Coronavirus crisis grips city
by Colin Campbell Friday, March 20
UNTIL now it seemed about the worst thing that could happen to a hotel in the current situation was to have a member of staff test positive for the virus and for that information to be leaked to the public. Not something that would go down well on booking.com, even though precious few people are booking anything these days.
But now it emerges that the worst thing that can happen to a hotel in the current situation does not involve accidental transmission of coronavirus. The worst thing is when a hotel makes all its staff redundant with immediate effect, turfs them out of staff accommodation with immediate effect, and they have to go to sleep in their own tents in the woods.
And then all that is posted on social media to inform the media and public. That, by a clear distance is the worst thing that can happen to a hotel.
Because the future for the Coylumbridge Hotel in Aviemore, in the eye of a storm over their treatment of hard-working staff, is now precarious to say the least.
Do its owners plan to demolish it before or after the virus fades?
They might as well, because they’ve already succeeded in demolishing its reputation.
It’s hard to believe in the current climate – or any climate – that any management could issue most of its staff with a brutally abrupt letter where the opening sentence tells them their “services are no longer required”, and goes on to tell them “to vacate the accommodations immediately”.
But the Coylumbridge, owned by the Britannia Hotels Group, did just that, using the coronavirus as a reason.
Bosses there might as well have made a declaration that the hotel had been hit by a mix of leprosy and bubonic plague. The effect on repelling customers would have been just the same.

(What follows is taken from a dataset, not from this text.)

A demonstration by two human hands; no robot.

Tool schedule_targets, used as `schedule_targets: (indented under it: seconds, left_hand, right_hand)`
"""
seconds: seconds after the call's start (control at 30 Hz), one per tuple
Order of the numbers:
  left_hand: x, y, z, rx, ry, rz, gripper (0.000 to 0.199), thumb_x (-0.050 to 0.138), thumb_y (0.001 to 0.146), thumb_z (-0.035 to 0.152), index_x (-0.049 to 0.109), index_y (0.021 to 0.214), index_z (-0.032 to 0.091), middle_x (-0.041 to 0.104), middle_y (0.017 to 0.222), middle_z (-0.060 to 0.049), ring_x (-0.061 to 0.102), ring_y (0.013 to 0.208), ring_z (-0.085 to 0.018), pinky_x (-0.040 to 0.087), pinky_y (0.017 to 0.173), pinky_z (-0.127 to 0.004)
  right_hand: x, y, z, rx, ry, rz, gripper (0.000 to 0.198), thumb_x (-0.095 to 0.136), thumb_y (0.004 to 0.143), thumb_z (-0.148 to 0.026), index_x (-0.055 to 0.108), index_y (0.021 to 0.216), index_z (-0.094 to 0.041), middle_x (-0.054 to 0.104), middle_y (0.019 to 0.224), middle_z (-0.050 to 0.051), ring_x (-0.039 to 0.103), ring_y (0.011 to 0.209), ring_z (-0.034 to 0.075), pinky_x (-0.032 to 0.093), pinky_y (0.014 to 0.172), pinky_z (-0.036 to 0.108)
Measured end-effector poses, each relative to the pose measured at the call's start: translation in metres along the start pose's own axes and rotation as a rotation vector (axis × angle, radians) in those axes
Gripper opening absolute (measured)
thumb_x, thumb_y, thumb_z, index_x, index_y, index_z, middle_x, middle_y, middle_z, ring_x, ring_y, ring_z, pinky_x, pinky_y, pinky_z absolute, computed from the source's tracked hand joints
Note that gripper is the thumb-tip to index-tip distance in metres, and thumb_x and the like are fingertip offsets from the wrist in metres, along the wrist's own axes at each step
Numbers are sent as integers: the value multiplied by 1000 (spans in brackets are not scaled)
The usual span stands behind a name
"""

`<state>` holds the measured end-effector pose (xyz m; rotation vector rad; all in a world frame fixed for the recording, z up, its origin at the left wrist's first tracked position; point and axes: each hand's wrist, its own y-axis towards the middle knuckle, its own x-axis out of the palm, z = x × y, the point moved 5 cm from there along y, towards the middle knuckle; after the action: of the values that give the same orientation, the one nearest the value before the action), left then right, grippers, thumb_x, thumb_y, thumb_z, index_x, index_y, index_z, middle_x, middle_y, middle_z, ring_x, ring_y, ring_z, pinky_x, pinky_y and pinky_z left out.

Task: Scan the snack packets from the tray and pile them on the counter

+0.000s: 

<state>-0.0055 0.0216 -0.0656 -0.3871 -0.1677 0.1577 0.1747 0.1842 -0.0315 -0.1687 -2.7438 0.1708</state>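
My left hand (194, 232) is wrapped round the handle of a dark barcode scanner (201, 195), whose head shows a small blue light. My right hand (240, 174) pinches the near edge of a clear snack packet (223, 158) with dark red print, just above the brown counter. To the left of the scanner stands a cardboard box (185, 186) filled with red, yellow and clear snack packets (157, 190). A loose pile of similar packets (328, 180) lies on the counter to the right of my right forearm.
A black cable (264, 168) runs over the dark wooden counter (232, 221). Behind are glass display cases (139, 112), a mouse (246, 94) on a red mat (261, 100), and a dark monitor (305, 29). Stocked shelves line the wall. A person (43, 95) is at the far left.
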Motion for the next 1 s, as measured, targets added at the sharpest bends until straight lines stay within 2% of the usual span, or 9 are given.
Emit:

We know about this because a Spanish employee, Alvaro Garcia, posted the letter on Twitter – and sparked an absolute firestorm of condemnation directed at the hotel and the group that owns it. He said he didn’t know now what to do or where to stay, but planned to sleep in his tent in the woods.
Hundreds of people – which by now has probably swelled to tens of thousands – reacted with fury, branding the actions of the hotel and its owners despicable, repugnant and any other incendiary word they could lay their hands on. Their numbers included MPs, MSPs and councillors “ashamed to be Scottish”. Highland MSP and Scottish Government Minister Kate Forbes was appalled.
In terms of critical reviews, these add up to a whole lot more than a complaint on Trip Advisor about a stained lampshade or a frayed carpet.
It’s impossible to underestimate the damage done to the Coylumbridge Hotel or the Britannia group resulting from this – and quite frankly, who cares?
Many people are in a fraught, tense frame of mind right now and this is the kind of thing that will not vanish from their memories once the coronirus alarm is over. The Aviemore hotel will be smeared with that letter for a very long time to come, if it actually remains in existence. And it is no knee-jerk reaction to say that is very much in doubt.
It’s not a “Ratner” moment – it’s far, far worse than that. And Gerald Ratner’s disparaging remarks at a dinner about the brash worthlessness of his own company’s low-cost jewellery – supposed to remain private – have remained in people’s minds for the past 30 years, and effectively destroyed his company.
While Mr Garcia is sleeping his tent in the woods on these chilly night I’ve no doubt hotel and company bosses will have their heads in their hands in their offices asking themselves: “What in God’s name have we done”.
All because of one letter and an extremely callous and heartless action amid the coronavirus crisis– self-inflicted destruction – which has instantly reduced reputations to rubble.